Bei dem an die Hauptstelle gerichteten Schreiben der Bezirksstelle vom 24.04.1996 handelt es sich im Übrigen um einen verwaltungsinternen Vorgang, der nicht geeignet ist, den Bescheid im Sinne der Beklagten auszulegen. Das gleiche gilt für die mit "Meldung" "Zur Kenntnis und Weitergabe" überschriebene Information - ebenfalls vom 24.04.1996 -, in der - u.a. den gesetzlichen Krankenkassen - mitgeteilt worden ist, dem Kläger sei die Genehmigung erteilt worden, als analytischer Kindertherapeut im Wege der Delegation tätig zu werden.

Ebenso wenig lässt der Antrag des Klägers vom 09.03.1996 die Feststellung zu, ein verständiger objektiver Erklärungsempfänger des Genehmigungsschreibens vom 24.04.1996 hätte erkennen müssen, dass die Abrechnungsgenehmigung ausschließlich für die Behandlung von Kindern und Jugendlichen erteilt worden ist. Der Kläger hat um Erteilung einer KV-Abrechnungsnummer gebeten. Eine Beschränkung auf die Behandlung von Kindern und Jugendlichen lässt sich daraus nicht entnehmen, auch nicht unter Berücksichtigung der mit dem Antrag eingereichten Unterlagen. Dass neben der Urkunde über den Erwerb des akademischen Grades des Diplom-Psychologen die Urkunde über die Qualifikation als analytischer Kinder- und Jugendlichen-Psychotherapeut beigefügt war, lässt nämlich ebenso die Auslegung zu, dass der Kläger auch die Abrechnungsgenehmigung in Bezug auf Kinder, und Jugendliche begehrt hat.
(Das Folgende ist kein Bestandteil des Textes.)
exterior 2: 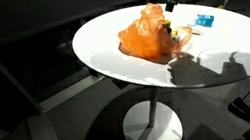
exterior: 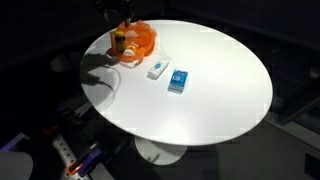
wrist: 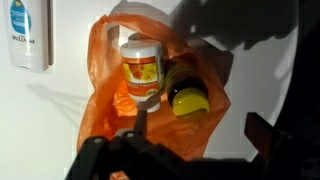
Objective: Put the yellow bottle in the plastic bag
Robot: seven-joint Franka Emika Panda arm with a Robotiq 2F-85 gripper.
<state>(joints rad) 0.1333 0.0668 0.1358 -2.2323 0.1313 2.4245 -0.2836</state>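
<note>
Yellow bottle lies on the plastic bag, cap end toward the end effector, which hovers over the bag, wide open and empty.

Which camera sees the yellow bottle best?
The wrist view: the yellow bottle shows big and clear, lying on the orange bag beside a white-lidded jar. In both exterior views it is just a tiny speck at the bag.

Bottle inside bag, jar just beside; bag on table.
</note>
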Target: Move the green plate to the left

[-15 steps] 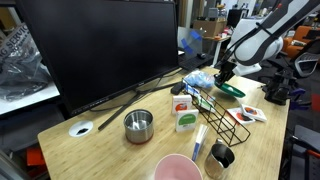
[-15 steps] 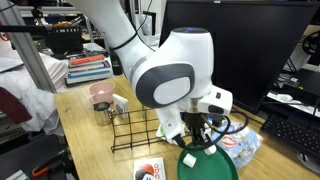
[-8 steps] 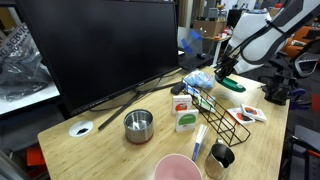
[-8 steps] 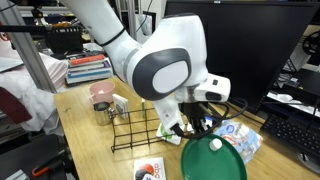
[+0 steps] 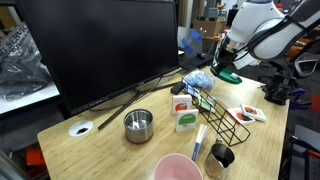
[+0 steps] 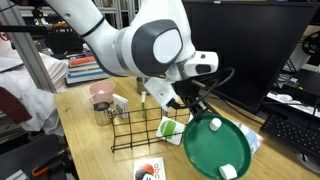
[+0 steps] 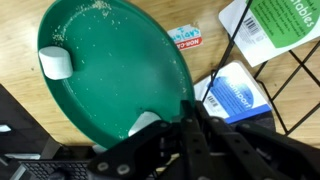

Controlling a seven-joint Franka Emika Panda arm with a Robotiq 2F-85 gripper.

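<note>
1 green plate (image 6: pixel 215 150), apparently 1 steel bowl (image 5: pixel 138 125)

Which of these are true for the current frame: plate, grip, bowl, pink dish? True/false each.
1. The gripper is shut on the green plate at its rim. True.
2. The green plate is bare. False: two small white pieces lie on it.
3. The steel bowl sits inside the wire rack. False: it stands on the table, apart from the rack.
4. The pink dish stands apart from the green plate. True.
</note>
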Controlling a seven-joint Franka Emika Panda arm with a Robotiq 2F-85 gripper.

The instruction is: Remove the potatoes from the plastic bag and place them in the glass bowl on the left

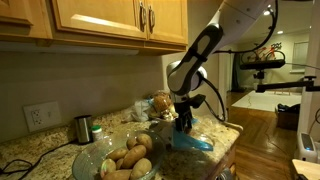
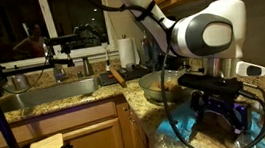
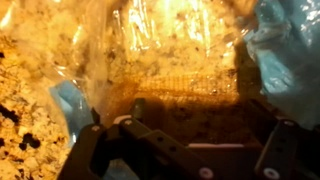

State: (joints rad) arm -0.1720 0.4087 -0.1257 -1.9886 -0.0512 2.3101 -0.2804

Diese Auffassung steht im Einklang mit der Rechtsprechung des Bundessozialgerichts (BSG), wonach bei der Auslegung eines Antrages zu berücksichtigen ist, dass derjenige, der zu einem bestimmten Sachverhalt einen (Leistungs-)Antrag stellt, den Antrag umfassend verstanden haben will (BSG, Urteil vom 16.J8.1973 - 3 RK 94/72 -, BSGE 36, 120 ff.; Urteil vom 28,04.1999 - B 9 V 16/98 R -; Senatsurteile vom 11.08.1999 - L 10 V 37/98 - und vom 17.05.2000 - L 10 V 1/00 -) und wird bestätigt durch die ansonsten nicht verständliche Nachfrage des Klägers im Schreiben vom 25.07.2000, in dem er im Anschluss an den Bescheid vom 29.06.2000 um Mittelung bittet, welche EBM-Ziffern er denn nun bei Erwachsenen abrechnen dürfe.

Die Kostenentscheidung beruht auf § 197 a Abs. 1 SGG in Verbindung mit § 154 Abs. 1, § 162 Abs. 1 Verwaltungsgerichtsordnung.

Die Voraussetzungen für die Zulassung der Revision liegen nicht vor (§ 160 Abs. 2 SGG).